The Walking Dead Season 2-04 ‘Cherokee Rose’ Recap

Last week included one of The Walking Dead’s best endings with a twist that will define Shane forever; it was arguably the most heart-pounding episode the series has aired to date. Following such a dramatic shock -like the death of Otis and the secret behind it- wasn’t going to be an easy experience to top. “Cherokee Rose” suffers when it comes to keeping up the momentum from its previous episode and loses direction overall, although a major hookup bred from the books comes to its aid along with a few subtle scenes of delicate conversations between certain characters.

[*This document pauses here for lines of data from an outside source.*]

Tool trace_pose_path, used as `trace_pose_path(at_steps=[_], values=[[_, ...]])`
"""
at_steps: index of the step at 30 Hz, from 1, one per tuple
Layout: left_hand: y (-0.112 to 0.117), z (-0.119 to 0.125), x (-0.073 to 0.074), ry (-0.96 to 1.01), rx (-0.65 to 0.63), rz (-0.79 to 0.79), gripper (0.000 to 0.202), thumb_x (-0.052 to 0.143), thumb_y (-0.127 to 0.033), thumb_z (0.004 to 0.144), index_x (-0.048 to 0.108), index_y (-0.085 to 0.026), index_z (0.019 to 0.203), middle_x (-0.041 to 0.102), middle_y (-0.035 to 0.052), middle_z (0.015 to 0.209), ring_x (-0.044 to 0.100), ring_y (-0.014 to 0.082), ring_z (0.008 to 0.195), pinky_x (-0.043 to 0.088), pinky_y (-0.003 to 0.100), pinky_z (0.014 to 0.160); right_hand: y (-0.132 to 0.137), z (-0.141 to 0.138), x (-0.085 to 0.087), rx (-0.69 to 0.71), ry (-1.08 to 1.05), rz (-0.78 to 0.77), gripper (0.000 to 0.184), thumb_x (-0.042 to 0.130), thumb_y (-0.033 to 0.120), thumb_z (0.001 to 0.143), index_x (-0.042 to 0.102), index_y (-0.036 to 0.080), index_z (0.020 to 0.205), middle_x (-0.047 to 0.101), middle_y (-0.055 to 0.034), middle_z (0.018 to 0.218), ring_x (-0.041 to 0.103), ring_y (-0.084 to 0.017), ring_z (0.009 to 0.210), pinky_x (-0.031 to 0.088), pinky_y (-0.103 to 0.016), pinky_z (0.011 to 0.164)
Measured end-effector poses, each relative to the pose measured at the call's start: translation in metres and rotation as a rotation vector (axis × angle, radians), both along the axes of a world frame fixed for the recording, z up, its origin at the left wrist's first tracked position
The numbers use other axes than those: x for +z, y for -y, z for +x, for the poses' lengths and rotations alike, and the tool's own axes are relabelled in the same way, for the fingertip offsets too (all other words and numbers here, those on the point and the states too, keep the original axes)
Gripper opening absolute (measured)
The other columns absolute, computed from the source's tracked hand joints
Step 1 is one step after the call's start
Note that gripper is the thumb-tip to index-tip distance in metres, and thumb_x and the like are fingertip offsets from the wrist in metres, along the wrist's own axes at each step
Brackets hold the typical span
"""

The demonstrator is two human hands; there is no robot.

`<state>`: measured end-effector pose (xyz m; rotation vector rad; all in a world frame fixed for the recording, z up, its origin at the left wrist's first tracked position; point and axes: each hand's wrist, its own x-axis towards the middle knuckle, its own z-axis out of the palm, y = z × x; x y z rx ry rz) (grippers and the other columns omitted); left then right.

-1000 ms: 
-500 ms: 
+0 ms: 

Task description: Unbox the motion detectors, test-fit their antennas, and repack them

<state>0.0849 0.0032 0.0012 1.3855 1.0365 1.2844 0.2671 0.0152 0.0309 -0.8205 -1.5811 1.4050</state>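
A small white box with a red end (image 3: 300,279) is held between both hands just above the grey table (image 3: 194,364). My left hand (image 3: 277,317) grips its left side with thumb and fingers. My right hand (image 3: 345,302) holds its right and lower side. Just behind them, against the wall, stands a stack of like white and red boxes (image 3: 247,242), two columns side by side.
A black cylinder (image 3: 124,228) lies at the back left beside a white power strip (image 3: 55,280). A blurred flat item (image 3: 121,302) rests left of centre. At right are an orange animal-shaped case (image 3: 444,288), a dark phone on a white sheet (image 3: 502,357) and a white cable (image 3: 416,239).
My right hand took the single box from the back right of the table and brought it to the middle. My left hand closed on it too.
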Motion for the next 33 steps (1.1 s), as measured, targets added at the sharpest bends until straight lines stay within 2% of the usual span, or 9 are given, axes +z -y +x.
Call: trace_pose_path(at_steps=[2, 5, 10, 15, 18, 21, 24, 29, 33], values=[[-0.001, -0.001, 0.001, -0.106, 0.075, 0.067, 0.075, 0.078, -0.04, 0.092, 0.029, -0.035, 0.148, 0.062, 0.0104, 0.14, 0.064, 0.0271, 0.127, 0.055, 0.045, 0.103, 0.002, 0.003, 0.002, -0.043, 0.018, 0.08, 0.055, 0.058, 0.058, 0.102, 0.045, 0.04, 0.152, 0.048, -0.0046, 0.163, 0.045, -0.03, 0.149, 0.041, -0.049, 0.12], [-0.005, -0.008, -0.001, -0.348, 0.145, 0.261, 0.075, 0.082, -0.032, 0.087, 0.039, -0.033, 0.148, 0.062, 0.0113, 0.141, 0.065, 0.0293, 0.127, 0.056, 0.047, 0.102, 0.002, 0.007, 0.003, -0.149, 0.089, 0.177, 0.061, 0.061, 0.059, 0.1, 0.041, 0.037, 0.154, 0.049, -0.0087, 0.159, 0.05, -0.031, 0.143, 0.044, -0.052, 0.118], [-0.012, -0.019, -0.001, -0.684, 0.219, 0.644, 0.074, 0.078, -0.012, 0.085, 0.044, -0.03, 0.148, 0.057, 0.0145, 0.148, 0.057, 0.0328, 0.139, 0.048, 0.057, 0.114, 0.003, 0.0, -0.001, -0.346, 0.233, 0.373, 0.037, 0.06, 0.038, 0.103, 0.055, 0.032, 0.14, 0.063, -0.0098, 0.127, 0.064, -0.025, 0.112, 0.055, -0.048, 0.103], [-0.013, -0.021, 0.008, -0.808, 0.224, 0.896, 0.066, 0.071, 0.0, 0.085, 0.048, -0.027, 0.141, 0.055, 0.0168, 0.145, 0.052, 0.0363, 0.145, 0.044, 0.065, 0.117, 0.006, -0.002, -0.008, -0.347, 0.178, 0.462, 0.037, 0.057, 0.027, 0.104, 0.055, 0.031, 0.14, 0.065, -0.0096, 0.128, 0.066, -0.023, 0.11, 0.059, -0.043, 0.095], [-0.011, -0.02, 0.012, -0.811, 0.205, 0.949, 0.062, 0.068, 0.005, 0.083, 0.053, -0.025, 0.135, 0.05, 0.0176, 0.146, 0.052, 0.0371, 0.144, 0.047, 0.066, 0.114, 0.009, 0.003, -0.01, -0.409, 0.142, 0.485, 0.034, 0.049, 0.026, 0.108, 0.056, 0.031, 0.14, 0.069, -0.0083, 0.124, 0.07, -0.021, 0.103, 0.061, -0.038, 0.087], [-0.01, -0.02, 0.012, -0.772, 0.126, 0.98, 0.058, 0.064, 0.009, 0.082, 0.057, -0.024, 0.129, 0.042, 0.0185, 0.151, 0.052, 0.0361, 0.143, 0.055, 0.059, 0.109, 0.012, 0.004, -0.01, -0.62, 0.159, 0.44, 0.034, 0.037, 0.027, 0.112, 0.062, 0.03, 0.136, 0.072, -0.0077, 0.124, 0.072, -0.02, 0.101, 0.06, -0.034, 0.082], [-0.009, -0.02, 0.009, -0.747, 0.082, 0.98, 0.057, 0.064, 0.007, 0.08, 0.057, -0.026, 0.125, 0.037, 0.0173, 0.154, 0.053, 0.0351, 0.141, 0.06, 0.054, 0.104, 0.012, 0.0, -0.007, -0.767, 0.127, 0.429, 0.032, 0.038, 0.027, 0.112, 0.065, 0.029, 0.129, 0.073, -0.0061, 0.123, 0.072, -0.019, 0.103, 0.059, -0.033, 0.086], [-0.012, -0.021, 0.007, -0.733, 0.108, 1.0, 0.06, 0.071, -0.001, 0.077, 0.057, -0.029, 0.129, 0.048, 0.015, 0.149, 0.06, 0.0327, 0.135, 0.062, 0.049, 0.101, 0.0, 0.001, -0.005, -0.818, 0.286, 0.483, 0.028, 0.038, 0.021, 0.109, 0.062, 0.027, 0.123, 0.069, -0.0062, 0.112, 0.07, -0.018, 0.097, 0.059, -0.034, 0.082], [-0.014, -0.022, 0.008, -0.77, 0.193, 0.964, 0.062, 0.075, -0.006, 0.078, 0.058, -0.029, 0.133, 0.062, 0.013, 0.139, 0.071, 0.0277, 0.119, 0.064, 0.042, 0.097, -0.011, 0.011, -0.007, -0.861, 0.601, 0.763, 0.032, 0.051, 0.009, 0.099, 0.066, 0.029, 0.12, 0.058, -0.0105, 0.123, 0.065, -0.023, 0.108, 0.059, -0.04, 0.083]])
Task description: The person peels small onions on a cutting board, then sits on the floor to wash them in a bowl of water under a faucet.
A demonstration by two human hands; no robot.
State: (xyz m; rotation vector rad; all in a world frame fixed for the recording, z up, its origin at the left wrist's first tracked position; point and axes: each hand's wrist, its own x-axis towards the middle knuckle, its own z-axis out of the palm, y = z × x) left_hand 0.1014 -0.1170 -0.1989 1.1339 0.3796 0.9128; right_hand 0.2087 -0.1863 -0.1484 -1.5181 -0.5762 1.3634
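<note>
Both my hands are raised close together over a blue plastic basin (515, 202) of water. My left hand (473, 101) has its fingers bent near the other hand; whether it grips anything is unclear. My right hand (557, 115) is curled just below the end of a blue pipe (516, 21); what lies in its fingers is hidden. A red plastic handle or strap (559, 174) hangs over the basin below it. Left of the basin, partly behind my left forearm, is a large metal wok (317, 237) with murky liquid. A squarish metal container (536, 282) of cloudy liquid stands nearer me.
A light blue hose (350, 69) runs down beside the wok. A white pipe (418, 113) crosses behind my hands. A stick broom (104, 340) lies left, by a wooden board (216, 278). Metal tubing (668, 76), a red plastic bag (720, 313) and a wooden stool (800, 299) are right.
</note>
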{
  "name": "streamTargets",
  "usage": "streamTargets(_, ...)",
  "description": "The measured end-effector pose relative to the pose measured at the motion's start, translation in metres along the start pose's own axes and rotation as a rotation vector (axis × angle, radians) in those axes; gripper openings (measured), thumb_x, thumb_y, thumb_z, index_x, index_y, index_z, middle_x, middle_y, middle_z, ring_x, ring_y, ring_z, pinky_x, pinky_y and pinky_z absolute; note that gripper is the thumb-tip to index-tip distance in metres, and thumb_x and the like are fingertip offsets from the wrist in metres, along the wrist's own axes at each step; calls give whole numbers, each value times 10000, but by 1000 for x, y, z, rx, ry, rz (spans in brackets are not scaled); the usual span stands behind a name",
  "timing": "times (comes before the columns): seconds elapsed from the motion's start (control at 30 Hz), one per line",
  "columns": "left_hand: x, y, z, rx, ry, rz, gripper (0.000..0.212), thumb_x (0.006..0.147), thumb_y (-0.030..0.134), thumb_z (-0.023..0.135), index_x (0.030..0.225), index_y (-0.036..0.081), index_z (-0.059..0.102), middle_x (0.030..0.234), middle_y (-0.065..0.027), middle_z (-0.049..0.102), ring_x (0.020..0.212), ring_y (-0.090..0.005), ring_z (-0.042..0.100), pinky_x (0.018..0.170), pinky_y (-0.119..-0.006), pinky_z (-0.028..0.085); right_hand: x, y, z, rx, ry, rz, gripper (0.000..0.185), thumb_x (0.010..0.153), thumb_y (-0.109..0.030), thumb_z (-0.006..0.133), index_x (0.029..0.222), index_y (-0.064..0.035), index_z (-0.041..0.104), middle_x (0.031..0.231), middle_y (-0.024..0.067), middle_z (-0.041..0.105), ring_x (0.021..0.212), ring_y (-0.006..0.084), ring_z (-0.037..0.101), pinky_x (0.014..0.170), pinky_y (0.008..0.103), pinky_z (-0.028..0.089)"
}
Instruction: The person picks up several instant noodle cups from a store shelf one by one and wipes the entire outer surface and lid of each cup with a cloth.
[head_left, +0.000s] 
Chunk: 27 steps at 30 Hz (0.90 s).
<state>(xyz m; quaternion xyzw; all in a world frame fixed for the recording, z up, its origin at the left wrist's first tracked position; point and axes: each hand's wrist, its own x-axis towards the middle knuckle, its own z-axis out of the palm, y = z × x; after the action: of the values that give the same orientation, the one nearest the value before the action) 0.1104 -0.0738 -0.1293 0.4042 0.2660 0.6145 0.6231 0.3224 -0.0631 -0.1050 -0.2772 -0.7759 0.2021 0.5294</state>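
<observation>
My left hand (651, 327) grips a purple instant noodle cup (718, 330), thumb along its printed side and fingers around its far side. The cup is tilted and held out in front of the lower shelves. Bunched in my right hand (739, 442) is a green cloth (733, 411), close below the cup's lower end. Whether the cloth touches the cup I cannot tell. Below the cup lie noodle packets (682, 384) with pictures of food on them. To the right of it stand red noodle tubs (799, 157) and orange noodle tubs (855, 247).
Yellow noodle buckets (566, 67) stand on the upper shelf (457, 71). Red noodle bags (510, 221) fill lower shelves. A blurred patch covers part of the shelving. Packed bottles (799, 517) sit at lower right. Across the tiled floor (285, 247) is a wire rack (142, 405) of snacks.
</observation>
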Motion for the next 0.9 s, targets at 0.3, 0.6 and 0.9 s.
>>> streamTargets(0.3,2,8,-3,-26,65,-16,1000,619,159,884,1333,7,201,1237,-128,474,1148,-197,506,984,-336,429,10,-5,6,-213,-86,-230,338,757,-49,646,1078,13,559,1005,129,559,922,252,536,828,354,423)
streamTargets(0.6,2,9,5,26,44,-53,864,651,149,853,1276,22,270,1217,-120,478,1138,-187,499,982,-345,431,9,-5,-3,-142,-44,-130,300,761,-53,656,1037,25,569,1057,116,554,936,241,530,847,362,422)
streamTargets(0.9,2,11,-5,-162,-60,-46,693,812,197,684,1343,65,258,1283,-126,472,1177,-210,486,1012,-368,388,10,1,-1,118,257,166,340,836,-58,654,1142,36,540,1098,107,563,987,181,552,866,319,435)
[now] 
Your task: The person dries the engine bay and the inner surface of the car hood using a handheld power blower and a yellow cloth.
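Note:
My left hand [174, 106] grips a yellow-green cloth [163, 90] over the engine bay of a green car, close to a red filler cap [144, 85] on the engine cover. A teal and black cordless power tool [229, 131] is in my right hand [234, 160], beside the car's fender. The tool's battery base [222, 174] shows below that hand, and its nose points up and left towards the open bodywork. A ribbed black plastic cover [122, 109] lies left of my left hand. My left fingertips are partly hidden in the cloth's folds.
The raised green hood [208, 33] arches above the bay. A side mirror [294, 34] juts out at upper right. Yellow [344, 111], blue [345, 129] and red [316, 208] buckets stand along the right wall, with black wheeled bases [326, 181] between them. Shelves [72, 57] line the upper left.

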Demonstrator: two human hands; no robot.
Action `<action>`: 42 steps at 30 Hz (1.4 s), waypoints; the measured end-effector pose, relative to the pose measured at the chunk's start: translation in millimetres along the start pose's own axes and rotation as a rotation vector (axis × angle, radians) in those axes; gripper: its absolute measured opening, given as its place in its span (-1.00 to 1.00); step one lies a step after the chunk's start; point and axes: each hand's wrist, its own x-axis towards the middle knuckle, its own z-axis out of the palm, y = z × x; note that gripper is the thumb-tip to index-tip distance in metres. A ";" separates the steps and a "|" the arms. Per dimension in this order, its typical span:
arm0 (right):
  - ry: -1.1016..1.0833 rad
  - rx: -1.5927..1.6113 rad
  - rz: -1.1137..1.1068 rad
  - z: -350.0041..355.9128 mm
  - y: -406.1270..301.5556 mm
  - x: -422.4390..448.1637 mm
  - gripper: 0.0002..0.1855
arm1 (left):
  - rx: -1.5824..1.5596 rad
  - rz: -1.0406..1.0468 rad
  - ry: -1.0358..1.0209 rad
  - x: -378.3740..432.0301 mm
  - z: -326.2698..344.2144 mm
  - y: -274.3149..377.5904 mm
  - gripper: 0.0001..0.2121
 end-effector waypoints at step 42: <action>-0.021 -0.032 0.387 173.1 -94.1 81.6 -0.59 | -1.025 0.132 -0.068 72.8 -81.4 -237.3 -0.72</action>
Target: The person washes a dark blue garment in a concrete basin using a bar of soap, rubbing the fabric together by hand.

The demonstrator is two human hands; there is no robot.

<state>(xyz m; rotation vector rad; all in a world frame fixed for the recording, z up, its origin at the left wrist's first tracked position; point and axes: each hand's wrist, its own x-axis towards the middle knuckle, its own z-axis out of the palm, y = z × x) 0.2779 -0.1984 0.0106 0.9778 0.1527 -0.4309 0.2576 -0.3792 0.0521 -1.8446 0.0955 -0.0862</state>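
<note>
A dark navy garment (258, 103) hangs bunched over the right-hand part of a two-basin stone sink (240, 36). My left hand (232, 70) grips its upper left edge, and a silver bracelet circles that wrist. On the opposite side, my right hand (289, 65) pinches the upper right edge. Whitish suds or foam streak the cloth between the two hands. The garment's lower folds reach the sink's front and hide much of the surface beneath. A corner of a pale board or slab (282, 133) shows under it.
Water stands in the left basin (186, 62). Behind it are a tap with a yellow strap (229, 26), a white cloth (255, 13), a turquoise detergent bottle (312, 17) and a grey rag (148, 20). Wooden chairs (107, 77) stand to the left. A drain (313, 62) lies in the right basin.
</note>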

Now that Shane has shown his true dedication for surviving a mob of zombies -as well as the sacrifices it takes to come out of it without a single bite- he sure does get limited time to dwell over it. After delivering a eulogy filled with fabrications about Otis and his ‘noble’ sacrifice, Shane battles confessing what really happened when flashbacks pop up depicting his act of betrayal.

As a heartbroken Patricia and the somber funeral attendants pay their respects, the camera pulls in on Shane’s guilt-ridden face of deceit…and that’s about all the remorse he cares to display this episode. He has a quiet moment of acceptance with Lori at the RV and another brief exchange about guns with Andrea, but after the funeral, the subject of Otis is never brought up again.

Maybe what Shane did was just insight on who he really is deep down, showing a hidden quality only the viewer is aware exists. Even if this is the show’s true intentions, the feeling of abandoned progression for the character of Shane is extremely evident. There’s no doubt that he will have to pay for his sin eventually and Otis’ death will end up affecting Shane in the near future, but this episode was a failed attempt at furthering development on the matter.

The other survivors get the same misguided treatment too. Dale and T-Dog  come to an understanding regarding the conversation that took place back on the highway, although it bears little significance since nothing severe resulted from it. Then there’s the zombie in the well. This whole side plot was almost a quarter of the episode’s length, and the ending of it proved completely unredeemable.

It was more of an excuse to show how effectively Glenn can be used as human bait, and to admire the makeup effects on a particularly disgusting zombie. For fans of the Left 4 Dead games, this undead mass of fat looks eerily similar to that of the Boomer enemy type, including it’s satisfying gut-rupturing dismemberment.

The best continuing arc in “Cherokee Rose” was the one including Maggie and Glenn when they go to a nearby town in search of extra supplies (and a pharmacy product for Lori). Hints of a romance blossoming between the bumbling Glenn and the steadfast Maggie were lightly exposed in previous episodes, but here they finally skip the small talk and ‘connect’ rather abruptly. The sequence leading up to their moment of close contact was superb and mirrored that of the pages from the books.

Glenn and Maggie don’t seem like the most compatible match (just yet), but like Maggie remarks, in this world loneliness is a very common feeling among living people. Thank God the show decided to include the Maggie and Glenn’s unlikely relationship, and it did it quite faithfully too. Their bond is one that’s full of potential for evolving the individual characters in a totally new direction as a couple. There’s also a moment of humor, which is always welcome, upon their return to the farm with the two bickering on the topic of satisfaction. Although Hershel seems to be wary of Maggie’s upbeat attitude and her insistence of nothing happening on their short trip away.

Speaking of Hershel being suspicious, his conversations with Rick about allowing the group to stay at his farm was full of interesting forewarnings. His caution of keeping certain things separate from Rick’s group raises some concerns. Is what Hershel alluding to the same secret he kept from Rick in the books, or is it a completely different one? This is the episode’s big question mark that leaves Hershel’s Farm in a state of undiscovered settlement.

Even if this episode of The Walking Dead wasn’t another home run, it had surprises. Darryl continues to be the growing presence of goodwill among the group, as he searches for Sophia alone out in the woods. His journey leads him to an empty house where traces of the little girl are found. Darryl’s moving speech to Carol about her missing daughter is delivered poignantly, and yet again, his character emerges from another episode as the most fleshed out survivor of the group.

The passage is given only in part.